La Chaire a eu le plaisir de recevoir Muriel Rebourg, professeure de droit privé à l’Université de Brest, pour une conférence-midi.

Les orientations des politiques publiques dans le champ du vieillissement et de la perte d’autonomie montrent une faible défamilialisation du soutien aux personnes âgées. Les enquêtes montrent en effet des engagements de proches qui ne décroissent pas. Et on relève des situations d’aide mixte (proches et professionnels) pour plus d’un tiers des situations de soutiens à domicile, en proportion croissante pour les femmes, et pour les personnes avec des besoins d’aide élevés.

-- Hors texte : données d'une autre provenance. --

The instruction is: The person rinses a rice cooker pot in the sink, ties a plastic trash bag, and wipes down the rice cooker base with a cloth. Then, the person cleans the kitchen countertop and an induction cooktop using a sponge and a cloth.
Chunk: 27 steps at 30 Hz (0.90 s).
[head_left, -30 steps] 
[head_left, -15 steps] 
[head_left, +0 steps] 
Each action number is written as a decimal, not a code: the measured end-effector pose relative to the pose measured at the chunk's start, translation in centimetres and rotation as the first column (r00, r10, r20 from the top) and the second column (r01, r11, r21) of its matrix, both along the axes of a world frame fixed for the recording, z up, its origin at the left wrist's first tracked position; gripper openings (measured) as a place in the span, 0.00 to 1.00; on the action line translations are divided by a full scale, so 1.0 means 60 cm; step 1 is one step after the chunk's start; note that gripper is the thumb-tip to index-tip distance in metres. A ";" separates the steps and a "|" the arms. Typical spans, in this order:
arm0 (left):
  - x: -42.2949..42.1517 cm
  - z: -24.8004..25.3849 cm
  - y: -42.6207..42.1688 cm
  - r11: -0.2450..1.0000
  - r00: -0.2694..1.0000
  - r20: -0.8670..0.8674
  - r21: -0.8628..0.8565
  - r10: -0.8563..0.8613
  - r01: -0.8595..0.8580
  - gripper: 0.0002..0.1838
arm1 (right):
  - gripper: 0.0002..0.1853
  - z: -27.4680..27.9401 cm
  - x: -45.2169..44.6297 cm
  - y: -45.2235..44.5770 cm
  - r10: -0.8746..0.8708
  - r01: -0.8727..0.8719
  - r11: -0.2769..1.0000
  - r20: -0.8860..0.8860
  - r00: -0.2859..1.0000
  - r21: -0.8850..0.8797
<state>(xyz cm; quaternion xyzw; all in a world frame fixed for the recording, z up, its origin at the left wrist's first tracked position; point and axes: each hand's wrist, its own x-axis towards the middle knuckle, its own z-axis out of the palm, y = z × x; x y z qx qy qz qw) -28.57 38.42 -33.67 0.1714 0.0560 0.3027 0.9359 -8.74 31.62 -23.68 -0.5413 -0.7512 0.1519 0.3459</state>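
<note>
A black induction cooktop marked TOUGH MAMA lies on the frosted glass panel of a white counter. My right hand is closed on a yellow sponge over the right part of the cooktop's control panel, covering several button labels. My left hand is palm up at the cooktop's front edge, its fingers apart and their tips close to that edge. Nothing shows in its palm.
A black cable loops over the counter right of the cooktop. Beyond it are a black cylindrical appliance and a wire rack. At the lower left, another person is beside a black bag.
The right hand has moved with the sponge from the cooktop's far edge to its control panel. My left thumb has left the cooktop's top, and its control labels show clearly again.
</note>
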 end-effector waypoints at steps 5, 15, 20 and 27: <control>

Dans un contexte de longévité accrue et de promotion du maintien à domicile des ainés, l’aide des proches est donc une véritable condition du maintien à domicile des personnes ayant le plus de besoins d’accompagnement et de soin. Les discours institutionnels sur les dispositifs d’aide aux aidants soulignent d’ailleurs l’importance des proches aidants comme figure de l’État Social à mobiliser et à reconnaitre en partie. La Loi adaptation de la société au vieillissement (ASV) du 28 décembre 2015 a ainsi donné un cadre juridique aux proches aidants. Depuis, l’évolution observée est celle d’une mobilisation croissante des proches aidants qui interroge les limites des devoirs familiaux, le statut et les soutiens apportés aux aidants mais aussi la monétarisation du «travail familial».
PPT utilisé par la conférencière
La professeure Muriel Rebourg a présenté une autre conférence dans le cadre des activités de la Chaire:
En savoir plus sur la professeure Muriel Rebourg

Spécialiste du droit des personnes et de la famille, la professeure Muriel Rebourg a effectué son doctorat en droit de la famille en 1996, à l’Université Lyon 3 consacré à "La prise en charge de l’enfant par son beau-parent" (Defrénois, 2003), sous la direction de M. le Professeur H. Fulchiron. Ses activités de recherche se sont ensuite orientées sur les solidarités familiales et leur articulation avec la solidarité nationale ainsi que sur la protection juridique des majeurs vulnérables intégrant la question du vieillissement en droit. Elle a coordonné un projet de recherche financé par l’Agence Nationale de la Recherche sur « Parcours de vulnérabilité au grand âge: l’usager, le malade, le majeur protégé» (2008/2012) et publié un ouvrage collectif en collaboration avec F. Le Borgne-Uguen sur «L’entraide familiale: régulations juridiques et pratiques sociales » (PU Rennes, mars 2012).
Ses travaux et orientations de recherche portent actuellement sur les tensions entre autonomie et protection et le respect des libertés individuelles et droits fondamentaux des majeurs vulnérables. Plus spécialement, la professeure Muriel Rebourg a abordé cette question sous l’angle de la mise en œuvre du principe d’autonomie issu de la loi du 5 mars 2007 réformant la protection juridique des majeurs en France, de l’entrée en établissement (EHPAD) et de la question du consentement de la personne âgée, de la prévention de la maltraitance financière à travers notamment la question des interdictions de disposer et de recevoir et du respect et de l’exercice des droits des personnes âgées dans le contexte de la Covid-19.
La professeure Muriel Rebourg est membre de la Communauté mixte de recherche "Droits humains-Capacités-Participation et participe à deux projets lauréats du programme prioritaire de recherche France 2030 «Autonomie: vieillissement et situations de Handicap» (Ancrer l'autonomie de vie (AUVI) : Une approche pragmatisme par les droits humains, ss. dir. B. Eyraud, Lyon 2, CNRS et Régimes d’autonomie dans le soin de longue durée: instrumentation et territoires (AURELIA) ss. dir. O. Giraud, CNAM CNRS et L. Trabut, INED).